DATASET START

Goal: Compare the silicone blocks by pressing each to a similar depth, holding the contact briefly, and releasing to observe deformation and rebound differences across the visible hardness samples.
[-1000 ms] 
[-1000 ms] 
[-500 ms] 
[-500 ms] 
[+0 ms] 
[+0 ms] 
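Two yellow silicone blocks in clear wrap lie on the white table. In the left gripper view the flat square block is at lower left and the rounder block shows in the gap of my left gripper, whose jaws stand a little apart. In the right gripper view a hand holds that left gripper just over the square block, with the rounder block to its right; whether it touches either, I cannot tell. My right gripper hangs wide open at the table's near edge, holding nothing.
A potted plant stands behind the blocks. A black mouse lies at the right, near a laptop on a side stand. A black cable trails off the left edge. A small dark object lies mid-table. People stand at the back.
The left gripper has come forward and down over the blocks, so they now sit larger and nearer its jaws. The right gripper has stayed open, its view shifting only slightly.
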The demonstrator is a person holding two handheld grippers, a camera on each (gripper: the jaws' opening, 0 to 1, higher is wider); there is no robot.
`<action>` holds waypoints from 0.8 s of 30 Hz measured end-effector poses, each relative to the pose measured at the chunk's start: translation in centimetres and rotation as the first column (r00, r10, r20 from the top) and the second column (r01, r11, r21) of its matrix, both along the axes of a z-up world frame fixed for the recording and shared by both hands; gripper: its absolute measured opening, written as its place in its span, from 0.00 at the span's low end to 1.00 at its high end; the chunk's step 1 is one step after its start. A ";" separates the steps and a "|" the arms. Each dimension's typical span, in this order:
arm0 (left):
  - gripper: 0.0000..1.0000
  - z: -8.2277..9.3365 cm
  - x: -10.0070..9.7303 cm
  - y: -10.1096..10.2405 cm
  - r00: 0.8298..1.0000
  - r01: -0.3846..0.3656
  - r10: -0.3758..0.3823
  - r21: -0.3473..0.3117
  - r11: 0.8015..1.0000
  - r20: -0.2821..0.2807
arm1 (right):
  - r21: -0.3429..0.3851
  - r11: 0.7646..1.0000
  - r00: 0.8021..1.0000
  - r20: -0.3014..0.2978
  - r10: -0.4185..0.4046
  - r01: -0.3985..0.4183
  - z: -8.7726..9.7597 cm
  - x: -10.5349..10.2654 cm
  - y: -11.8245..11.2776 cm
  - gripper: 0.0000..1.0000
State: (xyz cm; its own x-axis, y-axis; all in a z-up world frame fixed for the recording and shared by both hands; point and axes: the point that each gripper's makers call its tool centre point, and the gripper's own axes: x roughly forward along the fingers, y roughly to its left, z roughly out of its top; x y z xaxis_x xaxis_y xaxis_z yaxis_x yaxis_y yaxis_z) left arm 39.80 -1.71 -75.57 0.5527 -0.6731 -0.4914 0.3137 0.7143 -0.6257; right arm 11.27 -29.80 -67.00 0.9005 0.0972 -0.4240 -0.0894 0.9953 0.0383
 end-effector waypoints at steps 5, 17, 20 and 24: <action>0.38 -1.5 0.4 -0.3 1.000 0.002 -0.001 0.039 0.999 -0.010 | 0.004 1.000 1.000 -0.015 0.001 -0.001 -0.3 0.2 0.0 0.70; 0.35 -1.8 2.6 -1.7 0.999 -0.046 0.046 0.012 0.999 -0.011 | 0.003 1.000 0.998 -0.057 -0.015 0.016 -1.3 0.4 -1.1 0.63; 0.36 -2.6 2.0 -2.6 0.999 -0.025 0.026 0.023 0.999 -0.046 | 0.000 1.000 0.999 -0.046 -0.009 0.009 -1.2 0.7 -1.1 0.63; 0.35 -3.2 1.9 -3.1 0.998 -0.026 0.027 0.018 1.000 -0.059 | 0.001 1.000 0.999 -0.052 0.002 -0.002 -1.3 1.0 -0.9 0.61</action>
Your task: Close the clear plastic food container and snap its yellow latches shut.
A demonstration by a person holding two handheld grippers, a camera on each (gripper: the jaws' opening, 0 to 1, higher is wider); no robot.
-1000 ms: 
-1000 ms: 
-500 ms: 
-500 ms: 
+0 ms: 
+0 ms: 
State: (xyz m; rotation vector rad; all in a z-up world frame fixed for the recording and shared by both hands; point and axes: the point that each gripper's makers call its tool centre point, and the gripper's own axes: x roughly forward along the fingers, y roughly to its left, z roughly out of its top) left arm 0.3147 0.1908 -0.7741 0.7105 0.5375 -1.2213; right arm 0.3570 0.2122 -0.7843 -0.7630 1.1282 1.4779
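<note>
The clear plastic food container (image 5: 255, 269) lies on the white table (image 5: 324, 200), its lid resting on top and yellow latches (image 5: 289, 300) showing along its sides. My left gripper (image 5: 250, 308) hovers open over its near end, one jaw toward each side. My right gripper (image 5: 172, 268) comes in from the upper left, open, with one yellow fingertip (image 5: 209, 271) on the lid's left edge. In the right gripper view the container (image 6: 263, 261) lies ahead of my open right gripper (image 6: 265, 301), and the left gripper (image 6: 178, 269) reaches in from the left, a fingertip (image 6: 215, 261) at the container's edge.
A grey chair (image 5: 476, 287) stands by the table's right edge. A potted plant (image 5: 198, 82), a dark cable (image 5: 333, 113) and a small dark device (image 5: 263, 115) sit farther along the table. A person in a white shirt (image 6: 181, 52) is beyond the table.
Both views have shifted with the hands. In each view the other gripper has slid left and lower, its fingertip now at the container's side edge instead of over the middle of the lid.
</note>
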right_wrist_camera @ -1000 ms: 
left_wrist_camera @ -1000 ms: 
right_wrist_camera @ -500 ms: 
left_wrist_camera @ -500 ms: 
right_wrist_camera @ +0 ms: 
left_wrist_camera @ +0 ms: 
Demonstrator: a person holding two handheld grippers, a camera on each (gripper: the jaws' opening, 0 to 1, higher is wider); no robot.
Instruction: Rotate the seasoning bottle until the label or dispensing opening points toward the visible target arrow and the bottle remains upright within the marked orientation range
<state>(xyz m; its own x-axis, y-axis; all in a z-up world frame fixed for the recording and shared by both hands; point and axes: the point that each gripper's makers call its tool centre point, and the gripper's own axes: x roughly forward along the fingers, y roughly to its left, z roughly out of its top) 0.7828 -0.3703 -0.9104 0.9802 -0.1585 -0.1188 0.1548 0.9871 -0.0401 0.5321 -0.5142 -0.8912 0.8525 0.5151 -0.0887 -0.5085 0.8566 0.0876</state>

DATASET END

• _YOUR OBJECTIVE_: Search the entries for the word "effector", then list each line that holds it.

• _RESULT OF THE TASK_:
`<action>` holds waypoints from 0.8 s of 30 Hz measured end-effector poses, each relative to the pose measured at the chunk's start: translation in centimetres and rotation as the first column (r00, r10, r20 from the top) and the second column (r01, r11, r21) of its matrix, both along the axes of a z-up world frame fixed for the recording and shared by both hands; gripper: its absolute measured opening, written as its place in its span, from 0.00 at the span's low end to 1.00 at its high end; the chunk's step 1 is one step after its start. A ";" separates the steps and a "|" the arms. Each dimension's typical span, in this order:
 end-effector waypoints at steps 5, 17, 20 and 24: <action>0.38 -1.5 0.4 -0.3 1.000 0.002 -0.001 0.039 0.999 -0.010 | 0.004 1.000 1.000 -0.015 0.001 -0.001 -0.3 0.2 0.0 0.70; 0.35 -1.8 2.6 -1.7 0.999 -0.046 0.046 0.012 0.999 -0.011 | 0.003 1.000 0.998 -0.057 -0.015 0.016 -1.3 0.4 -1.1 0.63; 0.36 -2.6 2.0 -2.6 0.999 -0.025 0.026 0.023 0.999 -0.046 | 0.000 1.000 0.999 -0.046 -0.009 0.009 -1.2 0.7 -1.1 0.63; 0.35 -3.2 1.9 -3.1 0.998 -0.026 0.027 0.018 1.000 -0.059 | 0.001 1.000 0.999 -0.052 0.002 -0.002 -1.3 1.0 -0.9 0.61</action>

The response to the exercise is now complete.